Tent up, sleeping pads unfurled, sleeping bags fluffed, I snuck into mine first thing. Ben boiled hot water for cocoa and Sour Cream undressed and got in his sleeping bag as well. Each of us doing the thing we thought was best for us in terms of regaining body warmth. Every article of clothing was soaked except for my down jacket (oh, so so so thankful for a dry warm down puff coat). My rain jacket and rain pants were saturated and useless, thrown in a heap outside of the tent in the vestibule. I had been hiking (stupidly) in my capilene sleep pants for warmth and they were now soaked. My shorts were soaked, my hiking shirt was soaked, my hat was moist... All I had was my down jacket, sleep socks and a dry but dirty pair of stiff, smelly ininji toe socks.

My sleep socks are just lovely. Thick, fleece, tall, warm foot cozies. At least my feet would be comfortable tonight.

Ben made cocoa and gave it to Sour Cream in his tent. He also delivered half of his mac'n'cheese dinner right to his tent. This made Sour Cream both warm AND eternally happy.

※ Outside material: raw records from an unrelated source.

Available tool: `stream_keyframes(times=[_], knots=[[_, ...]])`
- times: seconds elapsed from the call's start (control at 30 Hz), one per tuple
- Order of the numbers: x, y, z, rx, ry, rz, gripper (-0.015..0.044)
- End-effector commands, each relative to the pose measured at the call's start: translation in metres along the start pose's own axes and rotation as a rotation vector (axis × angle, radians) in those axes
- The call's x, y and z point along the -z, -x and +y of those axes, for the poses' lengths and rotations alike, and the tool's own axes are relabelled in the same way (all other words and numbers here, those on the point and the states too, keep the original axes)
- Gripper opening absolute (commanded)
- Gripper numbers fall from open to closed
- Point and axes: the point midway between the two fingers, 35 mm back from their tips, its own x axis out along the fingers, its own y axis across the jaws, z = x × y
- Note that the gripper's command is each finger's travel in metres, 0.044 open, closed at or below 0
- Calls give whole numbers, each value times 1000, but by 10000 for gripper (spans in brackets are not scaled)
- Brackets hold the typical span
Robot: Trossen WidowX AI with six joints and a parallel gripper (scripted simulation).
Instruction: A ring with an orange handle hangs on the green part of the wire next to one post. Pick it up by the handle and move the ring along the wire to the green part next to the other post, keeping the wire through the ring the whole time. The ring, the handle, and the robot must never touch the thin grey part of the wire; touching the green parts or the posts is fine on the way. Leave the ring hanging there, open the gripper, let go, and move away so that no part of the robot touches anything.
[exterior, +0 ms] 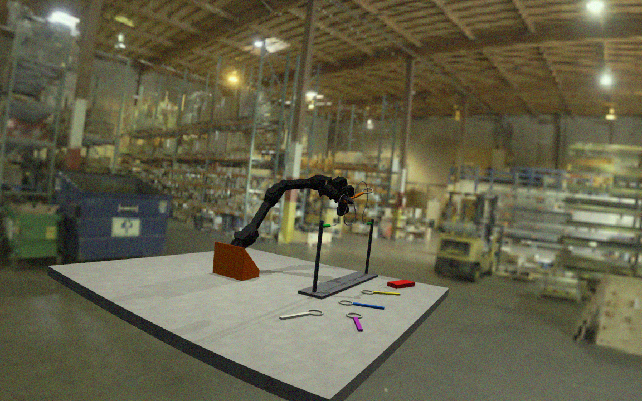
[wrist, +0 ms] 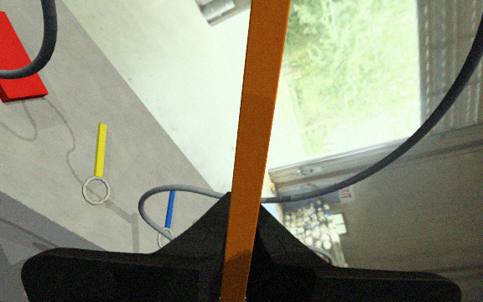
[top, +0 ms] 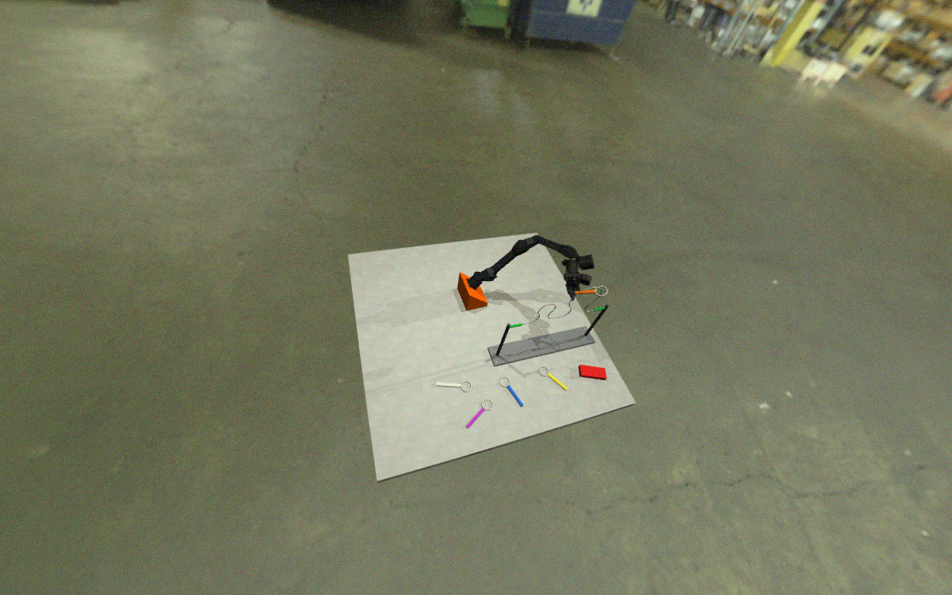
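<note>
My gripper point(top: 573, 296) point(exterior: 350, 198) point(wrist: 237, 200) is shut on the orange handle point(top: 585, 292) point(exterior: 358, 195) point(wrist: 256, 105). The handle points out from the fingers to the ring point(exterior: 371, 190), held high above the far post point(top: 596, 321) point(exterior: 369, 247) and its green part point(top: 598, 309) point(exterior: 369, 223). The ring overlaps the tall arch of the grey wire point(exterior: 366, 205) point(wrist: 447, 103); exact threading and clearance are too small to tell. In the wrist view the wire passes behind the handle near the fingertips, and the ring is out of frame. The near post point(top: 502, 341) point(exterior: 318, 257) carries the other green part point(top: 515, 326) point(exterior: 327, 225).
The posts stand on a dark base point(top: 509, 357) point(exterior: 308, 292). A red block point(top: 592, 372) point(exterior: 400, 283) point(wrist: 7, 50) and spare rings with yellow point(top: 557, 382), blue point(top: 514, 396), magenta point(top: 475, 417) and white point(top: 448, 384) handles lie on the table. More wire bends hang near the fingers.
</note>
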Motion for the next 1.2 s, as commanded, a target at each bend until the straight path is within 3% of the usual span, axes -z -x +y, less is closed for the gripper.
stream_keyframes(times=[0.0, 1.17], knots=[[0, 0, 2, -29, -51, -2, -150], [-4, 1, 19, -239, -445, -30, -150]])
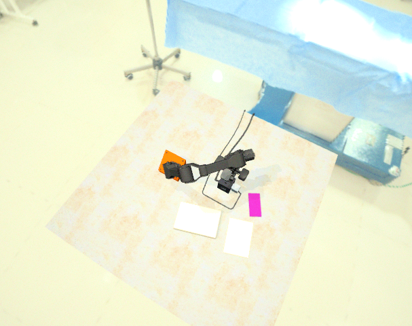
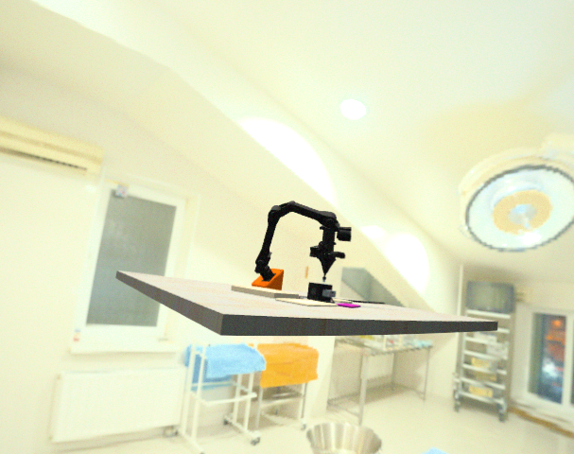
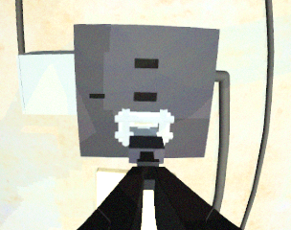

Others arrived: Dance Party, Sunshine, Boulder, Scooter... they too were sopping wet and uncomfortable. Ready for a dry nights sleep. All of us would be in Mammoth the next day so the residual wetness wasn't too much of a concern for anyone. We could pack our bags with wet things and run out of there, only because we had a FOR SURE hotel bed waiting for each and every one of us the next night. Had we had a few more nights to go, we would have been a little more anxious.

Dry dinner snacks in bed for me and it only took 2 hours to feel my toes and fingers again. It'd be a surprisingly comfortable night, despite the heaps of wet clothing strewn about around our tent. All we could hope for was some sun tomorrow. Please, please. please. The mantra for the night.